The US led move to coral Australia and the UK into ‘AUKUS’ is yet another event that unambiguously heralds the end of a globalized world, and the formation of a multipolar one. In the globalized world the US was the singular power, it didn’t need to fear China and so dominant it provided a military comfort blanket for Europe. Now, in a multipolar world, where at least three large regions (US, China, EU) do things in very different ways, new geopolitical gangs are springing up.

For instance, the English-speaking geopolitical world will now give greater credence to the Five Eyes intelligence gathering alliance (UK, US, Canada, New Zealand and Australia). In addition, the Quad Alliance of India, Japan, Australia and the US has taken on added importance though India is getting much less out of this than Australian in terms of hardware. AUKUS builds on these relationships and helps the UK by giving it a risky geopolitical role it could not have conceived by itself. Standing off against them is the Shanghai Cooperation Organisation (SCO) whose principle active members are China, Russia and Pakistan.

More specifically, submarines have often had a costly political impact – they have for example been the centre of corruption scandals in Greece, Portugal and Pakistan/France in recent decades. The Australian decision to renege on the contract with France’s Naval Group was not without warning, but apparent assurances from Australian and American officials to French counterparts in recent weeks has understandably produced an apoplectic reaction in Paris. France may ultimately not regret losing the chance to pit itself against China in the South China Sea, but it is upset that its stock of power in Washington has been diminished.

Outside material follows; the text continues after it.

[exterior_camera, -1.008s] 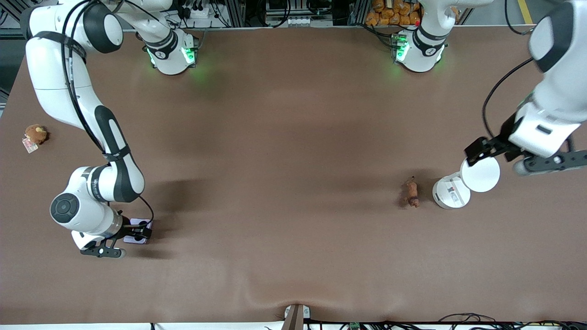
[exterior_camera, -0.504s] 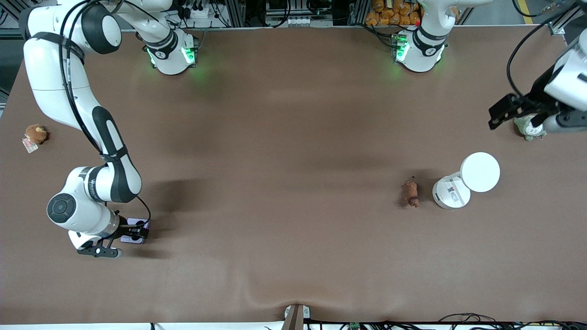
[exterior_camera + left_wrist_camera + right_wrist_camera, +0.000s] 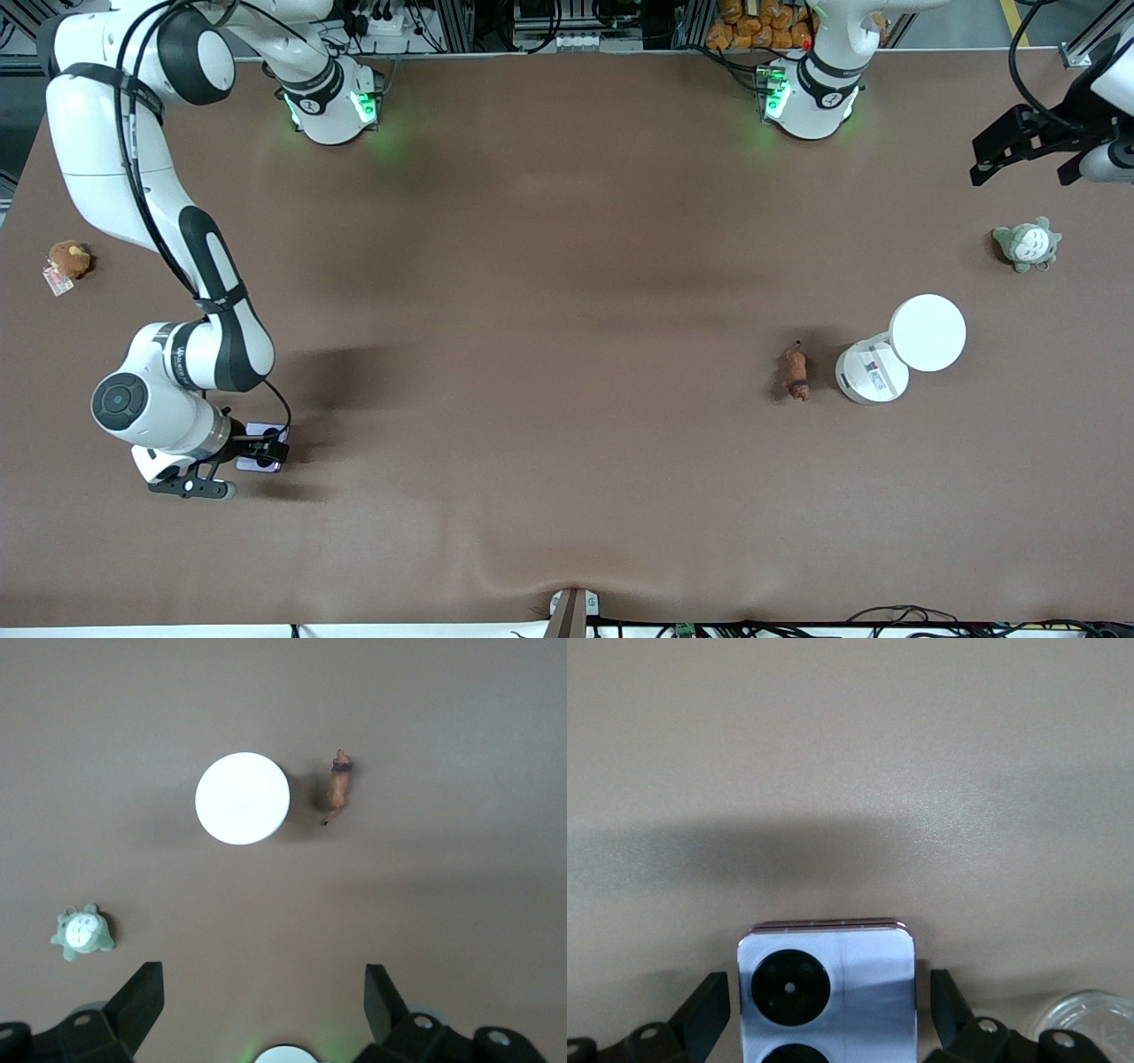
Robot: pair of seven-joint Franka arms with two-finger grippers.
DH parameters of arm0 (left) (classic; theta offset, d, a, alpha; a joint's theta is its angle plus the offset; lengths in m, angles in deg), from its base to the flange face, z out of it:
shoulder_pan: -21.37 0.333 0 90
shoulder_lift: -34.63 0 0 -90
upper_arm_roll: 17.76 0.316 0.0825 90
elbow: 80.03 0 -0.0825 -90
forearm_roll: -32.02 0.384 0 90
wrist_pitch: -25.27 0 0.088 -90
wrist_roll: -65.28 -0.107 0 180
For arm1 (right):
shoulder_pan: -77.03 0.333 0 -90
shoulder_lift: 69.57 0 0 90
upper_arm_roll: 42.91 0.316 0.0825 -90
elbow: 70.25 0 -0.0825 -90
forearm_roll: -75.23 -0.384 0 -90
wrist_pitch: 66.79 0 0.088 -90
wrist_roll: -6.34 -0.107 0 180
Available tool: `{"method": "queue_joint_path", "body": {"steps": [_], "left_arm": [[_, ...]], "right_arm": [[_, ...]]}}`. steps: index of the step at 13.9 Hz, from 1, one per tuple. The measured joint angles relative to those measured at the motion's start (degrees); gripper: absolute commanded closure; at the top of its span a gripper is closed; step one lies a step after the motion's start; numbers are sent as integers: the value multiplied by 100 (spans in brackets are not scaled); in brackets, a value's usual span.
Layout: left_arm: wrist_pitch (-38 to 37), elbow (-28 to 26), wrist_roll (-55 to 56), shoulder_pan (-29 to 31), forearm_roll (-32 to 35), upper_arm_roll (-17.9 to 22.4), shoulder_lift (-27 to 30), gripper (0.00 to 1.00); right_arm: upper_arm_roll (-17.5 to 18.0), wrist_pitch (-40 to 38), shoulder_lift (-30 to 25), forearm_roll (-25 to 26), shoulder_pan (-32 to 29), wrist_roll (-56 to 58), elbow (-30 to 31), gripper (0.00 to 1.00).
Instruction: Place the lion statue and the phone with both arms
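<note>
The pale lavender phone lies flat on the table near the right arm's end, its black camera circles showing in the right wrist view. My right gripper is down at it, fingers open on either side with a small gap each. The small orange-brown lion statue lies on the table beside a white container; it also shows in the left wrist view. My left gripper is open and empty, high over the left arm's end of the table, away from the statue.
A white round container with its lid stands beside the statue, toward the left arm's end. A grey-white plush toy lies farther from the front camera. A brown plush toy with a tag lies at the right arm's end.
My left gripper has moved from over the white container up toward the table's left-arm end, uncovering the grey-white plush. My right gripper has shifted slightly at the phone.
</note>
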Motion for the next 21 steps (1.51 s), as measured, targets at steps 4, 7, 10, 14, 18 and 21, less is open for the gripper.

If France feels aggressed by the Australian-US move, think of how China may react. The underlying threat behind the US deal to sell submarines to Australia is that, as some speculate, nuclear weapons might follow. Indeed, the blueprint for the next development wave of the US navy, called BattleForce 2045, is heavily focused on manned and unmanned submarines, at a huge financial cost.  By 2045the plan is that attack submarines will be the largest component of the US navy, with dozens of Extra Large Unmanned Underwater Vessels (XLUUV’s ) buzzing the seafloor.

As it stands, China has a numerically larger navy than the US, but a far less proficient one.

The kerfuffle that the AUKUS announcement has created diminishes any sense of surprise – China has at least a decade to prepare for the arrival of Australia’s nuclear submarines! It can do several things – for example shift trade and financial flows away from Australia, build more island bases in its maritime hinterland and invest more in hacking naval vessels (see Admiral James Stavridis recent book ‘2034’).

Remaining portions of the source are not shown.